I had a great time reviewing Sony Vegas Pro 10’s 3D editing capability—the first to be found on any NLE. The program was easy to learn and simple to use, with frequently impressive results. You can edit with the two video tracks displayed horizontally on the preview monitor, or stereoscopically interlaced, allowing you to wear 3D glasses to view the full effect.

Sony Vegas Pro 11 adds single-display 3D computers such as VAIO F Series 3D laptops and VAIO L Series All-in-One 3D desktop systems. I didn’t have such hardware to test this feature, but imagine that it will enhance the editorial capacity of any editor equipped as such.

Sony Vegas Pro is known for having one of the widest ranges of input and output formats, similar in scope to that of Edius. Vegas Pro 10’s long list of output render formats tends to be exhausting to consider whenever outputting a project, but Sony Vegas Pro 11’s list has been nicely reorganized, and it’s much easier to find the right format, especially if you wish to output with the same parameters that you used to ingest.

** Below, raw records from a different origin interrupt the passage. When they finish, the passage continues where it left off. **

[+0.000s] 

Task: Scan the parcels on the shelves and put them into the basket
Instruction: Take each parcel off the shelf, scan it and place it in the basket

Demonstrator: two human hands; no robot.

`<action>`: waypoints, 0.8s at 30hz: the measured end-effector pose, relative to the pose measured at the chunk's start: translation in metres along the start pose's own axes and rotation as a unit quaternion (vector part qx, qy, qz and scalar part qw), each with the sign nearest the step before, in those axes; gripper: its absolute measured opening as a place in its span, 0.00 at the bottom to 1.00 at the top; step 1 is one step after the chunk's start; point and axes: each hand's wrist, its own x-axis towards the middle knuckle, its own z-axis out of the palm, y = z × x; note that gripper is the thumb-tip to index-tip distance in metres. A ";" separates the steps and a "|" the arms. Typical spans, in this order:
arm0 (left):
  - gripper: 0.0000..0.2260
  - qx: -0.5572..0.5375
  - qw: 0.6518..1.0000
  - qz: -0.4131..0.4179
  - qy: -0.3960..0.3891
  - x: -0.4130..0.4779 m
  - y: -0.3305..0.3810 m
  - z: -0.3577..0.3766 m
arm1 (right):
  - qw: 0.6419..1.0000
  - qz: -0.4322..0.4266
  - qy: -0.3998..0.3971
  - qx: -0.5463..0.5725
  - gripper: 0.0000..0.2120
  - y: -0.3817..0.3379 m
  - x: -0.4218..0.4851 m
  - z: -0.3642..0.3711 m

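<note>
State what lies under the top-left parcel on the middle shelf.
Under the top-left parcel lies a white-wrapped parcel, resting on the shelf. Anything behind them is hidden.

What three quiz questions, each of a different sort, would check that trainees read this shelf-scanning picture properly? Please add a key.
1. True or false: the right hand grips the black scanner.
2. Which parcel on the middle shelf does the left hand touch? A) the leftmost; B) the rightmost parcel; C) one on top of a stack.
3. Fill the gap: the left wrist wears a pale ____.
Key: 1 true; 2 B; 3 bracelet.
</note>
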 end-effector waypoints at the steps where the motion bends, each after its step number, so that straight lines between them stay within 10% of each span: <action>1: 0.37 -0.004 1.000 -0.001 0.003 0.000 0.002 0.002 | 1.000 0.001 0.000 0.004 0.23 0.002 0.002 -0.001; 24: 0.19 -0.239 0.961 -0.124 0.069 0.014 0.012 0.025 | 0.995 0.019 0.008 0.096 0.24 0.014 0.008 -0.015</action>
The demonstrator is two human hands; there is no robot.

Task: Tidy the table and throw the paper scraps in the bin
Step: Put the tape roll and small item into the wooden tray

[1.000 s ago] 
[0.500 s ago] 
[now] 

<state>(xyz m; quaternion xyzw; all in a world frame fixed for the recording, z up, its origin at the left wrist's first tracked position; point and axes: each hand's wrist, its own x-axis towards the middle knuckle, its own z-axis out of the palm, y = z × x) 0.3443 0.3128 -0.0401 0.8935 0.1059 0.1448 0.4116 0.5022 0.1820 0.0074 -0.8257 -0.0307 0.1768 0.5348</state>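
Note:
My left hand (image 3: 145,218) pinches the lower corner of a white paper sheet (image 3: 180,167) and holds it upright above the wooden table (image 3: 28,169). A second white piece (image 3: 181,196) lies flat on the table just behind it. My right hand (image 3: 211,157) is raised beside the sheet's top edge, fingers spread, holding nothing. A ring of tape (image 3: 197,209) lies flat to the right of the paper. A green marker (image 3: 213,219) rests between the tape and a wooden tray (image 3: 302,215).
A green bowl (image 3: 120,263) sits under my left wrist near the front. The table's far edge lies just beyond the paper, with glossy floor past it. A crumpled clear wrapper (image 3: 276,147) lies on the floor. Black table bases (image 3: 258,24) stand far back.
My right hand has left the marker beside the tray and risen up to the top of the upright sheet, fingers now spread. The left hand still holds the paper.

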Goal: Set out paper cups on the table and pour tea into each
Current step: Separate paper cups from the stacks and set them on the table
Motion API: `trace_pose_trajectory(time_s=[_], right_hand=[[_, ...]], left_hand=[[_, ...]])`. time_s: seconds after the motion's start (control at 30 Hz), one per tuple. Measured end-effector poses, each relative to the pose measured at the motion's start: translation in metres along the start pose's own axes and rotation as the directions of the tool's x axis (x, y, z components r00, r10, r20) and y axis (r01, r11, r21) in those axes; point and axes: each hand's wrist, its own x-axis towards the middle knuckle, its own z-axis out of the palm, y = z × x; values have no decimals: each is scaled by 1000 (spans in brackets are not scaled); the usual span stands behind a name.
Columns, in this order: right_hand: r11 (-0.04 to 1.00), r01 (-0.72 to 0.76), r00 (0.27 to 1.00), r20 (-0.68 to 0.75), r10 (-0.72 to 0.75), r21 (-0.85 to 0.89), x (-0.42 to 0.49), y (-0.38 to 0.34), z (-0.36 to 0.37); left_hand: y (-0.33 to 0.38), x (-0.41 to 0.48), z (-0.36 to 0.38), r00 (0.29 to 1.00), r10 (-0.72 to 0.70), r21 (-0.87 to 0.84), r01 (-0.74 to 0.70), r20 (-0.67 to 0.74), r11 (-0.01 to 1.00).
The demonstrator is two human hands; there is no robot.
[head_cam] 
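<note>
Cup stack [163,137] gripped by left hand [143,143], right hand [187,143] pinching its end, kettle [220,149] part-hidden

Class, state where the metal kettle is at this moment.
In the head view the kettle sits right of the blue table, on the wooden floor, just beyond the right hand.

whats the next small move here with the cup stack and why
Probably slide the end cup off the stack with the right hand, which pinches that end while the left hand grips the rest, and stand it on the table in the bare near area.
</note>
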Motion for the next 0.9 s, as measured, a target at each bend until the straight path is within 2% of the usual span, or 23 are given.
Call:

One small annoyance remains, however, and it’s not entirely Sony’s fault. Today, JVC manufactures an excellent line of camcorders that output in native QuickTime. If you own a Mac, ingesting to Final Cut Pro is as simple as inserting the chip into the computer—not so with PC-based NLEs, including Edius and Vegas. I think it’s high time that we digital sharecroppers, regardless of whether we plow PC soil or Mac soil, should be liberated from having to waste time and effort preserving the 1%-ers’ brand-antagonistic, divide-and-profit strategies. I challenge NLE manufacturers, especially Sony Creative Software’s brilliant engineers, to deal with this issue once and for all, or I will call all to Occupy Sesame Street.